TASK BRIEF —
Give every line of the data again, exactly as it is written.

-- INPUT DATA follows --

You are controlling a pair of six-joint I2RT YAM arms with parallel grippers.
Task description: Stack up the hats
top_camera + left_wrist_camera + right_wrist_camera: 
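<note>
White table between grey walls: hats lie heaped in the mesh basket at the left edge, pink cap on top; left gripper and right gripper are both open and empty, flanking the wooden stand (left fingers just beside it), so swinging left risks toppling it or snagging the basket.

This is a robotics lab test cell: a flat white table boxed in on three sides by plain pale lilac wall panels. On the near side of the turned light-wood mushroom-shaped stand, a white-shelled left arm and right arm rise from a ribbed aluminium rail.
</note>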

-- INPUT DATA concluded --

THE COMPLETED TASK —
You are controlling a pair of six-joint I2RT YAM arms with parallel grippers.
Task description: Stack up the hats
top_camera + left_wrist_camera + right_wrist_camera: 
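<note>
White table between grey walls: hats lie heaped in the mesh basket at the left edge, pink cap on top; left gripper and right gripper are both open and empty, flanking the wooden stand (left fingers just beside it), so swinging left risks toppling it or snagging the basket.

This is a robotics lab test cell: a flat white table boxed in on three sides by plain pale lilac wall panels. On the near side of the turned light-wood mushroom-shaped stand, a white-shelled left arm and right arm rise from a ribbed aluminium rail.
</note>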

The output above is the complete answer.